*** SUPPLIED MATERIAL ***

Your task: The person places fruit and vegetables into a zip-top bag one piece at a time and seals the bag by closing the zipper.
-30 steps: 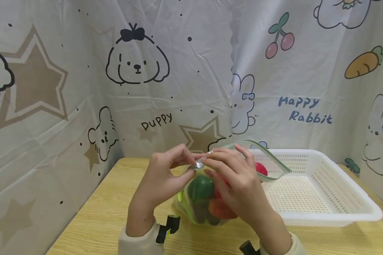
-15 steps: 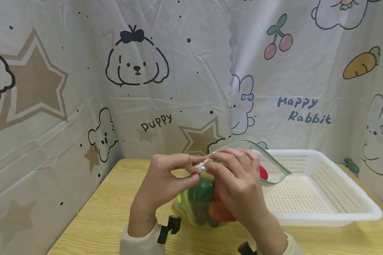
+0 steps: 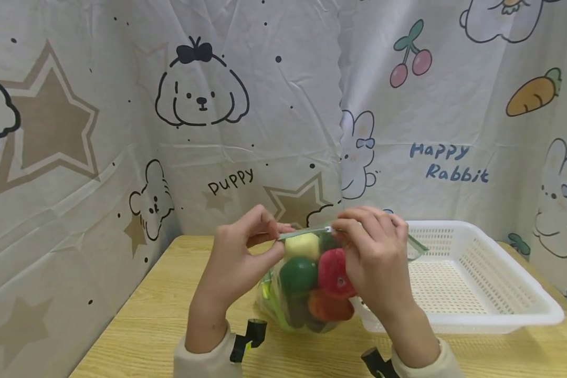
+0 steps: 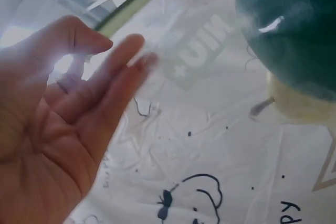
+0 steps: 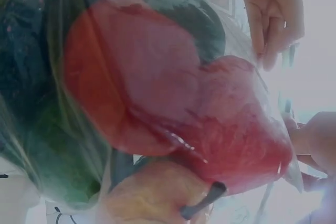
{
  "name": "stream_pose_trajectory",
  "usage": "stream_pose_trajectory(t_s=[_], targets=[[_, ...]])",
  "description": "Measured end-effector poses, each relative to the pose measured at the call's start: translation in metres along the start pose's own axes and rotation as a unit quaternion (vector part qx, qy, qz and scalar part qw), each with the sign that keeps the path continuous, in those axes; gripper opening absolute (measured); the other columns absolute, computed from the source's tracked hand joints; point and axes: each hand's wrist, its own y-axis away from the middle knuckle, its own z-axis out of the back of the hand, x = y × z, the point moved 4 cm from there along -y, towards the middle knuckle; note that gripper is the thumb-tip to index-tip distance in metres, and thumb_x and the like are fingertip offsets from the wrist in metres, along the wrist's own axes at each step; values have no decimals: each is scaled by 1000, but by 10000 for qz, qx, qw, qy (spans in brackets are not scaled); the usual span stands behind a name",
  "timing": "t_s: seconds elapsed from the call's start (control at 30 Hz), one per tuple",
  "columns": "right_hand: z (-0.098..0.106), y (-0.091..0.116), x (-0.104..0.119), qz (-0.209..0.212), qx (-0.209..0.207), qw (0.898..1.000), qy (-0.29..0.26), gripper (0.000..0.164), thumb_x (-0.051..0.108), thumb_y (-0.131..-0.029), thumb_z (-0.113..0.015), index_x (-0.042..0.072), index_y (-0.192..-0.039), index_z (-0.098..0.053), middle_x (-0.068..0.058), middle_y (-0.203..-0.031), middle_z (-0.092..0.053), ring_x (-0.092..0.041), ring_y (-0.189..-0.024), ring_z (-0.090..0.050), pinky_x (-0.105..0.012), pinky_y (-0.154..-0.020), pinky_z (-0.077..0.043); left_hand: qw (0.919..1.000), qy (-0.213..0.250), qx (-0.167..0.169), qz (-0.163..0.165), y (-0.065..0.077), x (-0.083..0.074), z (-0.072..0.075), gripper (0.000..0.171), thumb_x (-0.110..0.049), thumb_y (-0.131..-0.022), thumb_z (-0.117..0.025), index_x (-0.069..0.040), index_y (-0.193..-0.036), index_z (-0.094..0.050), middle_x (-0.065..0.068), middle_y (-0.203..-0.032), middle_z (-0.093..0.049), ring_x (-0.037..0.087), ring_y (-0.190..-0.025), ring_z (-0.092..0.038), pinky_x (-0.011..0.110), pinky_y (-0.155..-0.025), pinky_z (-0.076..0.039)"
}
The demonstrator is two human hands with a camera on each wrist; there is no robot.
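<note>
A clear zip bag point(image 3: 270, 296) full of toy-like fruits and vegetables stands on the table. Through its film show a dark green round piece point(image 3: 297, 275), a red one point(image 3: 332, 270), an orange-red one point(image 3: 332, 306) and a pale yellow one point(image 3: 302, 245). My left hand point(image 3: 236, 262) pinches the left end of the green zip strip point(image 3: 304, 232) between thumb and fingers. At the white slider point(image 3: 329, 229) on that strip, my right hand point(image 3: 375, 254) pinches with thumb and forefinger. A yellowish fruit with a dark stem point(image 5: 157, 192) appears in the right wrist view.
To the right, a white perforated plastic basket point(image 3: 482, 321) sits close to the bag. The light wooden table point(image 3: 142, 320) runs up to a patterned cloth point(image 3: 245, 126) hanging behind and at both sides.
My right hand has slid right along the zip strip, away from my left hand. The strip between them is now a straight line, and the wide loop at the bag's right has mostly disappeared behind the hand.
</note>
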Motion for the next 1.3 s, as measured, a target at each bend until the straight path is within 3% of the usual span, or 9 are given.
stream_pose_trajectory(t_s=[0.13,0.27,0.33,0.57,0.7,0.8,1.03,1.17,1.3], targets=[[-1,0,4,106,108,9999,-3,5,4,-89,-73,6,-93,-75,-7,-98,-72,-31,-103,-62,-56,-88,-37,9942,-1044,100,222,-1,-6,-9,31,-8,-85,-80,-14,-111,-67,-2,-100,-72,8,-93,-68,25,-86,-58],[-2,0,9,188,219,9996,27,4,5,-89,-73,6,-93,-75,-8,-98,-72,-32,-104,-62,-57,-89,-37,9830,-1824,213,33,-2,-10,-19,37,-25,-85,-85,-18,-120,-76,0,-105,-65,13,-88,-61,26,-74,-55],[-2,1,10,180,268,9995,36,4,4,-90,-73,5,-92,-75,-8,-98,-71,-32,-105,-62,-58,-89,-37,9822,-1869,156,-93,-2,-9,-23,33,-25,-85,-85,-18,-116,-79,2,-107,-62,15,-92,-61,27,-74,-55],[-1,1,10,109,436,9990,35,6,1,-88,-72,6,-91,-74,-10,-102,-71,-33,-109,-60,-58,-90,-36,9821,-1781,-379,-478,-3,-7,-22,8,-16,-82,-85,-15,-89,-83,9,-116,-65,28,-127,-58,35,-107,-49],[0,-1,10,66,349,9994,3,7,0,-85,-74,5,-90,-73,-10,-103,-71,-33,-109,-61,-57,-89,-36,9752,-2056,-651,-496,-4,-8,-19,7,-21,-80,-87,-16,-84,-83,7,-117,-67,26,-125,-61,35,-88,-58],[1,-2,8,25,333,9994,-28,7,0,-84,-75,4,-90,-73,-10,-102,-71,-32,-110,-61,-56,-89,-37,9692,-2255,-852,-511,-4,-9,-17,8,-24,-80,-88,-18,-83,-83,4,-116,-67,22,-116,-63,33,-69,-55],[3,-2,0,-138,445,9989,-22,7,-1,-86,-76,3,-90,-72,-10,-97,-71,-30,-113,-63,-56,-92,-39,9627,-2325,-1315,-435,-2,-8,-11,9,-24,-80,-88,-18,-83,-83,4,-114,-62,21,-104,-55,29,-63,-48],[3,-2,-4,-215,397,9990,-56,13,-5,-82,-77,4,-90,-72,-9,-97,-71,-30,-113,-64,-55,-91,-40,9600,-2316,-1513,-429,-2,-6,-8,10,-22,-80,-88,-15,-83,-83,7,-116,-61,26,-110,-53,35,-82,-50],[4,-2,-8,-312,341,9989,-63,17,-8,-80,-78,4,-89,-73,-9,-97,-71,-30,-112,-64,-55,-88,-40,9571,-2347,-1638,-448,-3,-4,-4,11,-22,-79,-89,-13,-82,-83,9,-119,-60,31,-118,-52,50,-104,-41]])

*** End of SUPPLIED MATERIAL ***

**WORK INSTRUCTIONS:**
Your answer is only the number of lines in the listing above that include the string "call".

**RESPONSE:**
2